En voyant tant de lieux quitter les mains des vrais propriétaires pour un business souvent ravageur, où les opérations commerciales de type riad se déversent dans le Sud, je voudrais évoquer l'admirable démarche de Daniel Oblet, son épouse et la famille propriétaire légitime des Oulad Outhmane du Dra, ainsi qu'il le raconte : "Suite à un séjour touristique au Maroc, influencé par la lecture d'un vos livres sur l'architecture en terre, je me suis décidé en 2006 à créer cette société pour d'abord injecter officiellement des fonds financiers destinés à restaurer la Kasbah Oulad Othmane sans que notre couple n'en devienne propriétaire (elle appartient toujours à la même famille "historique"), l'ouvrir ensuite au public pour lui permettre notamment d'assurer son propre avenir. Par facilité, nous aurions dû en faire musée plutôt qu'un établissement hôtelier".
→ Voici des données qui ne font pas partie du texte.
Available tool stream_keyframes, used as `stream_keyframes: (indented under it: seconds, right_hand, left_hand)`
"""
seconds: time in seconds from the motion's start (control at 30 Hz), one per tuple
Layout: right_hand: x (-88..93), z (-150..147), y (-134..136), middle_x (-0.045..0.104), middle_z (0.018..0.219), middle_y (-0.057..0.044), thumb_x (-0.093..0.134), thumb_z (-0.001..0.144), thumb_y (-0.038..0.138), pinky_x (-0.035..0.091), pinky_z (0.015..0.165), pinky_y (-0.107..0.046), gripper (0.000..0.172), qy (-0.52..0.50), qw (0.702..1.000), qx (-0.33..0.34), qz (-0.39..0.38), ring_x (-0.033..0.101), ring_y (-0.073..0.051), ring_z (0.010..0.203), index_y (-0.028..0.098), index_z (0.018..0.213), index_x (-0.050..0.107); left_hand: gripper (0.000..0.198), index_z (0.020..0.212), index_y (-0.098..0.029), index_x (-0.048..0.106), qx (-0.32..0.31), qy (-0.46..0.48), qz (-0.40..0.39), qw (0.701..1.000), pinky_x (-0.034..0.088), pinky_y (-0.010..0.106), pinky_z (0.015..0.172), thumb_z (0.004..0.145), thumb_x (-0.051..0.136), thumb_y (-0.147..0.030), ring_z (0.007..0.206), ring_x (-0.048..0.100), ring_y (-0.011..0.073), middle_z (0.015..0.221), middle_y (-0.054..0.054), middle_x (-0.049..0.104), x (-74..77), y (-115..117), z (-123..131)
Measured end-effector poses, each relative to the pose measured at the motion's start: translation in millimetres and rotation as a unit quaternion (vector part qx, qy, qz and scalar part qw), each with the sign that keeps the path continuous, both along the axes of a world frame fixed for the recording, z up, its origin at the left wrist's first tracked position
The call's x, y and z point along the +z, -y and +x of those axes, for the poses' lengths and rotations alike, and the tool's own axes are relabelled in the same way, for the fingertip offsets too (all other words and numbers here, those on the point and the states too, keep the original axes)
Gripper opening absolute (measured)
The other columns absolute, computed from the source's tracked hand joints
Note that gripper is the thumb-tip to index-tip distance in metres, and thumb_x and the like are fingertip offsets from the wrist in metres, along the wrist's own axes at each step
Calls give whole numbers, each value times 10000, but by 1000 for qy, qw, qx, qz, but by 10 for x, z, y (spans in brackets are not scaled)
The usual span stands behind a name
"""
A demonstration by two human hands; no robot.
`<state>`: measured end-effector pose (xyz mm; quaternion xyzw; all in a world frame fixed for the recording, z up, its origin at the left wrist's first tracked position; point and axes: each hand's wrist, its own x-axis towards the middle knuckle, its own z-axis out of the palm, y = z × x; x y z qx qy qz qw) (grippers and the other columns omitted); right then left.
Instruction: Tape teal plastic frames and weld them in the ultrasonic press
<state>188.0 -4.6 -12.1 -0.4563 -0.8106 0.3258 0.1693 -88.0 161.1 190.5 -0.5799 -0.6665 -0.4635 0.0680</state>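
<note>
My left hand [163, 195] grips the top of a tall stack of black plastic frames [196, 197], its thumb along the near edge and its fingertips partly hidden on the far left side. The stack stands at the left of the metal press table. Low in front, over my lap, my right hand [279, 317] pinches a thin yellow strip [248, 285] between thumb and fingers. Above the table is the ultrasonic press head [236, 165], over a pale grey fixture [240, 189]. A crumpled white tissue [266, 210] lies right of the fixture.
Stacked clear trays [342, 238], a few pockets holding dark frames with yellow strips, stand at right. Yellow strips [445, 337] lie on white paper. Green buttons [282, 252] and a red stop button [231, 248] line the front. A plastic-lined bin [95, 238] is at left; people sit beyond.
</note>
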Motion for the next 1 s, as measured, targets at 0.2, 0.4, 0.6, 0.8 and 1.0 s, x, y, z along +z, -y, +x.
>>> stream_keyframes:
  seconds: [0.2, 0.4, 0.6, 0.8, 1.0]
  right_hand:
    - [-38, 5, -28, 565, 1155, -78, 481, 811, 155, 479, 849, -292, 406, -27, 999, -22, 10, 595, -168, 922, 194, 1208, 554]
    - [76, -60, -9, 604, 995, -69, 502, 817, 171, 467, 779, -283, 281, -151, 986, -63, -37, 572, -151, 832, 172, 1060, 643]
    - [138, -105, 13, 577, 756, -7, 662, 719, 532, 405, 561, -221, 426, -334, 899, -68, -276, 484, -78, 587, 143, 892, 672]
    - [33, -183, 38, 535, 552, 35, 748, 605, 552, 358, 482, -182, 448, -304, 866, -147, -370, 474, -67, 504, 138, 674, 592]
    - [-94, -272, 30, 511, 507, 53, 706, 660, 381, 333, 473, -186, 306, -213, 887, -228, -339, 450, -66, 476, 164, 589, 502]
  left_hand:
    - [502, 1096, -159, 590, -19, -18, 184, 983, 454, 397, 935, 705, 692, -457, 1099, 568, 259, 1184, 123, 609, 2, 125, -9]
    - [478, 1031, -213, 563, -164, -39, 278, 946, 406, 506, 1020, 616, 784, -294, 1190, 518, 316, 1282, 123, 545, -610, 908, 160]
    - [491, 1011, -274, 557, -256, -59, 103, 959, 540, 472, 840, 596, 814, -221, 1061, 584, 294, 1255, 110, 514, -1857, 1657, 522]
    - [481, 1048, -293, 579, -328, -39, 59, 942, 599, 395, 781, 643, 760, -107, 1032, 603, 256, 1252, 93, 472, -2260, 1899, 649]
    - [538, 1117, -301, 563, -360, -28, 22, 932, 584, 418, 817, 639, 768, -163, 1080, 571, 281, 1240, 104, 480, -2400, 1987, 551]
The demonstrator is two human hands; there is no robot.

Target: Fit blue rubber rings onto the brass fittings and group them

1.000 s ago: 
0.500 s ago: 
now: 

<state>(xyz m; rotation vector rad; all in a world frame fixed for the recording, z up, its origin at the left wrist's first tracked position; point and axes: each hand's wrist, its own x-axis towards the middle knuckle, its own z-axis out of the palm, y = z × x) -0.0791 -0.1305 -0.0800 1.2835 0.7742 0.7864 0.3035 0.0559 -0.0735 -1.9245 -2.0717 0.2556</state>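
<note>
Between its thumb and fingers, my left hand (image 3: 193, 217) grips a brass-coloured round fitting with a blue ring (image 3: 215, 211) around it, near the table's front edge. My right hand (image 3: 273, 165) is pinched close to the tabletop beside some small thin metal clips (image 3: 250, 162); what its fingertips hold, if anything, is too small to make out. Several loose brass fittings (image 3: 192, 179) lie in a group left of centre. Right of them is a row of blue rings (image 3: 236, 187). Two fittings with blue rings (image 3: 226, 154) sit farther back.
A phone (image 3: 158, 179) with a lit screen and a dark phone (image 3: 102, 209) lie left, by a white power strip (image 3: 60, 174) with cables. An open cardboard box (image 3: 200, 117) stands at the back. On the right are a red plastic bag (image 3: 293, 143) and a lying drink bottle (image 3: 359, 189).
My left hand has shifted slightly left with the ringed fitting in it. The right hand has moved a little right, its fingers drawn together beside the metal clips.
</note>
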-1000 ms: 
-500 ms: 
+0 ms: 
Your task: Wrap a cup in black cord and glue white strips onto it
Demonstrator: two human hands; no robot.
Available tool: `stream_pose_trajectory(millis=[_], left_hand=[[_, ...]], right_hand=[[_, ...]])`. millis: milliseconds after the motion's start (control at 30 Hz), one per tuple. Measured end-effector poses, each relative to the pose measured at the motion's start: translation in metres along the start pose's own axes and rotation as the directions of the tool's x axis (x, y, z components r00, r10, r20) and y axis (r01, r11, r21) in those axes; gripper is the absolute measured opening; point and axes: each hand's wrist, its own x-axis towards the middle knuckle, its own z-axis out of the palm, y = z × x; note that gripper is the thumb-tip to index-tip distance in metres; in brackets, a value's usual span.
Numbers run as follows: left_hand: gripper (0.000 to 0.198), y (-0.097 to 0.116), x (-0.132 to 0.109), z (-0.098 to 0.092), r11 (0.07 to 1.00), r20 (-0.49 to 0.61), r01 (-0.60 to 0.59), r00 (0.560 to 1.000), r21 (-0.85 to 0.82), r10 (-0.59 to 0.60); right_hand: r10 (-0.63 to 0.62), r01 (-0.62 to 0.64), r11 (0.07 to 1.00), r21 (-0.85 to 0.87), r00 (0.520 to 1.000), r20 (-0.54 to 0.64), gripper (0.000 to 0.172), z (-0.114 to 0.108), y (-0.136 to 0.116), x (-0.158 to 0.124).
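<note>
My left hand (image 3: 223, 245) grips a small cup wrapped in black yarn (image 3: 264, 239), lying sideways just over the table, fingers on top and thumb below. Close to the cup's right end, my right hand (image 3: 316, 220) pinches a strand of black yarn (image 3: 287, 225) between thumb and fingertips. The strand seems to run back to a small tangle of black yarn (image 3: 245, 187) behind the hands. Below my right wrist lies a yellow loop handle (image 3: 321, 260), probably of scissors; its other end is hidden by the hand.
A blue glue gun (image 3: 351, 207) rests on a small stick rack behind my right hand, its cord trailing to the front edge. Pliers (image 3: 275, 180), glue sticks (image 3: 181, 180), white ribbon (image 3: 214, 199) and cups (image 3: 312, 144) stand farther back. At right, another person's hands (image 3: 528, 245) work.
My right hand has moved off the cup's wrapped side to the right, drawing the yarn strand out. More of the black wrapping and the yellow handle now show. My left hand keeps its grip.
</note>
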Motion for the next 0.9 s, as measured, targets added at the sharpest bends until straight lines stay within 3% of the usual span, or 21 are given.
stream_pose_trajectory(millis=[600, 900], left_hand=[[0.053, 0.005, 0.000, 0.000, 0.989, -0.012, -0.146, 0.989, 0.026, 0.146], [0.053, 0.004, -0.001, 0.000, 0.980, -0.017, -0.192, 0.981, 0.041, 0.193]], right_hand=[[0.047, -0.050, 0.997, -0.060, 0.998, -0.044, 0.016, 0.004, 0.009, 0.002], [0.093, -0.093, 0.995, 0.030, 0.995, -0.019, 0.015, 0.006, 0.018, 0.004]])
Mais, il fallait quelques dividendes pour restaurer cette merveille immense, que j'ai visitée plusieurs fois avec la même joie, tant le génie architectural de cette kasbah est admirable.
La restauration commencée en mars 2007 a permis l'ouverture du lieu en maison d'hôtes une année plus tard www.kasbahdumaroc.com.
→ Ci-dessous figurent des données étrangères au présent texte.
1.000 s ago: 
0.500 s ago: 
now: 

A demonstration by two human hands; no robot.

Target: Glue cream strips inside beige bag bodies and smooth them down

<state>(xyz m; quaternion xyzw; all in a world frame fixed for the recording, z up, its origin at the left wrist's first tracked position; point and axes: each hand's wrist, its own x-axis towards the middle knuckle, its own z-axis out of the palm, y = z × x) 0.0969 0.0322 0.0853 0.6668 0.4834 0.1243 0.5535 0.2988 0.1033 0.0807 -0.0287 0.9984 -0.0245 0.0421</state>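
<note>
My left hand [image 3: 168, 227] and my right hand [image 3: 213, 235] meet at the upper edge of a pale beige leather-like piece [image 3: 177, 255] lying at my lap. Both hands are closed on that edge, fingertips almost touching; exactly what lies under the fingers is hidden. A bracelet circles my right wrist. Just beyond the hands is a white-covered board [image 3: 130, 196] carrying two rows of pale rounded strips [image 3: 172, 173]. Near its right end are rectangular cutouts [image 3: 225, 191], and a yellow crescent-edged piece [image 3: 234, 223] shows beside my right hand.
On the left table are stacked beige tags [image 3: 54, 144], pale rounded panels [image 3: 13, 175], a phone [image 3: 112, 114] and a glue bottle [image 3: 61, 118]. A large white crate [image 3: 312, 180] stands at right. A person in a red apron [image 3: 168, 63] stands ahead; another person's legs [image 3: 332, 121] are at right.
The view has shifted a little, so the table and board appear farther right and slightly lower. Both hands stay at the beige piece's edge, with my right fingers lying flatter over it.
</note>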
Le travail de réhabilitation s'est effectué avec les matériaux et les
techniques traditionnelles par des malmines locaux.
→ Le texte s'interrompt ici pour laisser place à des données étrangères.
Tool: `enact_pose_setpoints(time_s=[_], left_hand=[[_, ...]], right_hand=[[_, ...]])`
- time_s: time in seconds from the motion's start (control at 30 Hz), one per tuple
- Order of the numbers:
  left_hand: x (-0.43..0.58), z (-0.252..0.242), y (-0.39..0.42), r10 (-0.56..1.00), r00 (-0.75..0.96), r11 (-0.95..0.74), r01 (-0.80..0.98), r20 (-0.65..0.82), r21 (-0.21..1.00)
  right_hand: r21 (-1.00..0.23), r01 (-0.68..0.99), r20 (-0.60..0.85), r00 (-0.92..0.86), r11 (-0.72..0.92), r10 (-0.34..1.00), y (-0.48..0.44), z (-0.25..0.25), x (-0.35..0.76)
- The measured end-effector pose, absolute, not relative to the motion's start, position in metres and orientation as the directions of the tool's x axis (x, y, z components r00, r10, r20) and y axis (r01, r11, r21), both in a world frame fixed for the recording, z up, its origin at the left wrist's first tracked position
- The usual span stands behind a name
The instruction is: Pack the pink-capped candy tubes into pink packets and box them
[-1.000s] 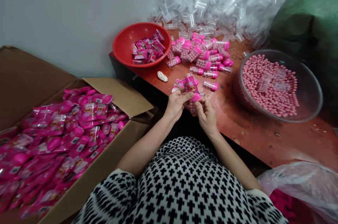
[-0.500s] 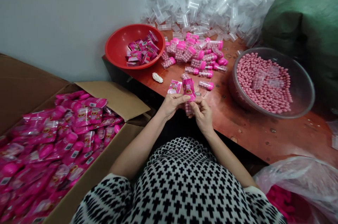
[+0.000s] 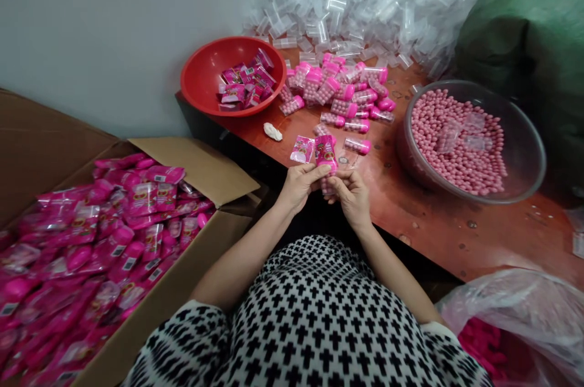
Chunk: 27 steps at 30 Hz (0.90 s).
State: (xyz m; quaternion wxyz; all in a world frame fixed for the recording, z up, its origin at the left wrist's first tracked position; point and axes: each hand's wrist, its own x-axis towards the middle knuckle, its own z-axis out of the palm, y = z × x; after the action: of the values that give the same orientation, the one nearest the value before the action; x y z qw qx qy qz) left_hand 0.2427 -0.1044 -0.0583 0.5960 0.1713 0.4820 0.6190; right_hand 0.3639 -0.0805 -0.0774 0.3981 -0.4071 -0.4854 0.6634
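Note:
Close to the table's front edge, both my hands are closed around a small pink printed packet (image 3: 325, 148) and a clear tube of pink balls (image 3: 326, 186). My left hand (image 3: 296, 187) pinches the packet's lower part, thumb on top. Just below, my right hand (image 3: 352, 198) grips the tube, its thumb pressed at the packet's bottom edge. How far the tube reaches into the packet is hidden by my fingers. Another flat pink packet (image 3: 302, 149) lies on the table beside them, and a pink-capped tube (image 3: 357, 145) rests to the right.
A red bowl (image 3: 191, 83) holds more packets; filled tubes (image 3: 328, 89) are heaped beside it. Clear empty tubes (image 3: 337, 3) pile up behind. On the right stands a bowl of pink balls (image 3: 524, 149). A cardboard box (image 3: 191, 165) with wrapped pink items is at left. A white lump (image 3: 272, 131) lies near the edge.
The view has shifted very slightly. My hands stay in almost the same place on the packet and tube, with only small finger movement.

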Motion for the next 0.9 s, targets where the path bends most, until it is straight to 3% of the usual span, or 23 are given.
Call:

Outre la valeur de cette restauration, la sagesse de chacun, ce que j'admire le
plus c'est d'avoir choisi de ne pas en être propriétaire mais juste un passeur,
aider ponctuellement à un sauvetage.
Les baux emphytéotiques, les sociétés à participation égale, les mécénat
directs avec droit de regard, les dotations sur projets, toute pratique que je
fais dès que je le peux, sont, à mon sens importantes pour qu'on évite un
néo-colonialisme rampant, et une porte ouverte à une xénophobie dont il faut se
garder pour ce pays. Mais aussi, pour le monde rural, éviter des phénomènes de gentrification trop importants.
Ayant entendu plusieurs fois, dans le Sud, ces derniers temps, "Nous
allons devenir comme les Palestiniens". Il faut réfléchir à des solutions : la
Turquie interdit la vente directe du patrimoine bâti à des étrangers, En Inde et dans beaucoup d'autres pays, l'Etat exige la constitution de sociétés à participation
et il est interdit aux étrangers d'acheter. La location sur la longue durée est la seule garante de l'absence de dépossession des populations locales. L'endogénisation progressive est la seule solution pour éviter les rejets violents.
Je vois trop de petits malins, achetant à tire-larigot, négociant âprement le
prix, se comporter ensuite d'une façon méprisante et condescendante à l'égard
de leurs nouveaux voisins, sans même se poser la question de l'aide, de la
création de quelque chose en retour, de la mise à profit d'un réseau réellement
solidaire pour pouvoir l'être dans l'échange et non dans le profit à court terme. Il génère une colère sourde qu'il faut savoir écouter et calmer.
Les grandes villes historiques du Royaume, Marrakech, Fès et Tanger sont plus internationales que jamais, l’investissement dans ces grandes villes n'a pas apporté que du négatif et a sauvé de nombreux lieuxdans un premier temps. Mais, comme tout, il faut de la mesure. Il faudrait désormais que cela soit encadré par des lois plus strictes, plus responsables sur la durée. Et que le monde rural soit protégé.
Bien sûr, le désir de nombreux de posséder pour toujours, est plus fort et ils sont déjà prêts à se constituer en un puissant lobby.
Qu'ils se méfient : la propriété ne vaut rien dans une société dépacifiée.